- WORK INSTRUCTION
The data must be given again exactly as written, with all images omitted.

:::

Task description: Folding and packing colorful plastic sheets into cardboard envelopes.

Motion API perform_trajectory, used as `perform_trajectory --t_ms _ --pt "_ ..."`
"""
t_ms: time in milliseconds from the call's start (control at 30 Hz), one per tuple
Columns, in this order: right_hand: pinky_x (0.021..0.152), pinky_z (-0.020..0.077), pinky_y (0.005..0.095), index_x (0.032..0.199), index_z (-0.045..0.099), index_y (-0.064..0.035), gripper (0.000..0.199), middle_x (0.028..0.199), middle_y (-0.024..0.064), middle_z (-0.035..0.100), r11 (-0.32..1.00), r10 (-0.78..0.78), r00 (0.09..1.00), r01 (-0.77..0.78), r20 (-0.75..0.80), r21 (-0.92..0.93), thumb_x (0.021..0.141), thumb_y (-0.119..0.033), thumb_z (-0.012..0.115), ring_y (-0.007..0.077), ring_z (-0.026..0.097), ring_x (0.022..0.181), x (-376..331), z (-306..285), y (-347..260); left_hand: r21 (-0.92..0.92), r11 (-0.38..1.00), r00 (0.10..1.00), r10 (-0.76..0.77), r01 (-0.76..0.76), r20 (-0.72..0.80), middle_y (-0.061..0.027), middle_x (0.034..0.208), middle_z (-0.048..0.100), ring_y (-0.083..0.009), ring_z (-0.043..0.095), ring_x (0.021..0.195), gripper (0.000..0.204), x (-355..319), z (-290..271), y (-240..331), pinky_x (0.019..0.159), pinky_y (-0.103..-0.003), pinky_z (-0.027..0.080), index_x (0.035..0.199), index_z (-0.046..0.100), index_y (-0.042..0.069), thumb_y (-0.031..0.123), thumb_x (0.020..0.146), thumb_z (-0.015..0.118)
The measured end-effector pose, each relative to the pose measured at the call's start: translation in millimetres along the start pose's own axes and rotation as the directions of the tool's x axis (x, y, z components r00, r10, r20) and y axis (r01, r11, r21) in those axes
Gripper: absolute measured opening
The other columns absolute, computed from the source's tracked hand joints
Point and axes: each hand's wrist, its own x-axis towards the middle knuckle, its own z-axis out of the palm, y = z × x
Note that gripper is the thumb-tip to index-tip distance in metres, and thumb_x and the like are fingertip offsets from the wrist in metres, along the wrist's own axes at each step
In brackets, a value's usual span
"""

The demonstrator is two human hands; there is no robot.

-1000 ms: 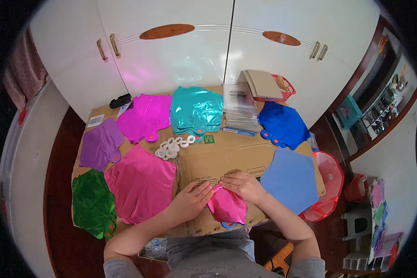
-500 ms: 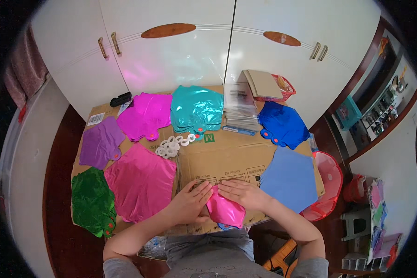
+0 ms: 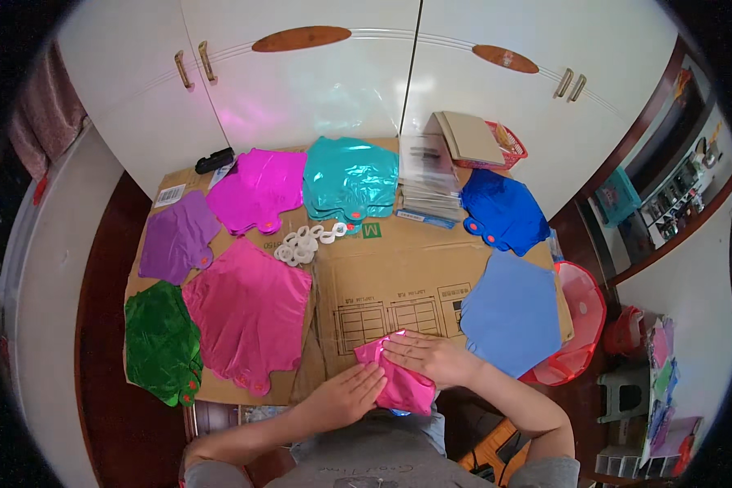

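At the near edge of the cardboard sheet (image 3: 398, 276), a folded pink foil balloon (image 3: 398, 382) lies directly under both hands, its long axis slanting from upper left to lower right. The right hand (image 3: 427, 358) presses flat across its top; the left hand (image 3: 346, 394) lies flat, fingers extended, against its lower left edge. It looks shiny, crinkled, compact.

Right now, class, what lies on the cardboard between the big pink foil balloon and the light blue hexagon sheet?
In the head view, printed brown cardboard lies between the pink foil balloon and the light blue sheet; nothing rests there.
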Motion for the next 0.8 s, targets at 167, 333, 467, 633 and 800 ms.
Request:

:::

- OUTPUT FOR THIS EXERCISE
Task description: Folding and packing colorful plastic sheets into cardboard envelopes.

Motion API perform_trajectory, used as `perform_trajectory --t_ms _ --pt "_ ..."`
"""
t_ms: time in milliseconds from the call's start (control at 30 Hz), one per tuple
Columns, in this order: right_hand: pinky_x (0.021..0.152), pinky_z (-0.020..0.077), pinky_y (0.005..0.095), index_x (0.032..0.199), index_z (-0.045..0.099), index_y (-0.064..0.035), gripper (0.000..0.199), middle_x (0.028..0.199), middle_y (-0.024..0.064), middle_z (-0.035..0.100), r11 (-0.32..1.00), r10 (-0.78..0.78), r00 (0.09..1.00), r01 (-0.77..0.78), r20 (-0.75..0.80), r21 (-0.92..0.93), thumb_x (0.021..0.141), thumb_y (-0.119..0.033), thumb_z (-0.012..0.115), ring_y (-0.007..0.077), ring_z (-0.026..0.097), ring_x (0.022..0.181), x (-376..331), z (-306..285), y (-347..260); left_hand: r21 (-0.92..0.92), r11 (-0.38..1.00), r00 (0.10..1.00), r10 (-0.76..0.77), r01 (-0.76..0.76), r20 (-0.72..0.80), middle_y (-0.061..0.027), middle_x (0.034..0.208), middle_z (-0.048..0.100), ring_y (-0.083..0.009), ring_z (-0.043..0.095), ring_x (0.021..0.195), gripper (0.000..0.204), x (-355..319), z (-290..271), y (-240..331), pinky_x (0.019..0.159), pinky_y (-0.103..-0.003), pinky_z (-0.027..0.080), index_x (0.035..0.199), index_z (-0.046..0.100), index_y (-0.042..0.069), thumb_y (-0.031..0.123), thumb_x (0.020..0.146), thumb_z (-0.015..0.118)
The measured end-effector pose, each relative to the pose measured at the call's start: translation in millimetres along the start pose's own axes and rotation as the directions of the tool's x axis (x, y, z components r00, r10, r20) and y axis (r01, r11, r21) in those axes
Gripper: absolute measured opening
The other columns absolute, computed from the source's tracked hand joints
Point and axes: each hand's wrist, its own x-axis towards the middle knuckle, its own z-axis out of the palm, y = z × x
Note that gripper is the thumb-tip to index-tip distance in metres, and thumb_x and the like are fingertip offsets from the wrist in metres, along the wrist's own axes at each step
In brackets, a value's usual span
"""

The demonstrator is two human hands; there is no robot.

-1000 ms: 
-500 ms: 
+0 ms: 

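At the near edge of the cardboard sheet (image 3: 398, 276), a folded pink foil balloon (image 3: 398, 382) lies directly under both hands, its long axis slanting from upper left to lower right. The right hand (image 3: 427, 358) presses flat across its top; the left hand (image 3: 346, 394) lies flat, fingers extended, against its lower left edge. It looks shiny, crinkled, compact.

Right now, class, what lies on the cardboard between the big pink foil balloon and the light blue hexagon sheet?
In the head view, printed brown cardboard lies between the pink foil balloon and the light blue sheet; nothing rests there.
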Motion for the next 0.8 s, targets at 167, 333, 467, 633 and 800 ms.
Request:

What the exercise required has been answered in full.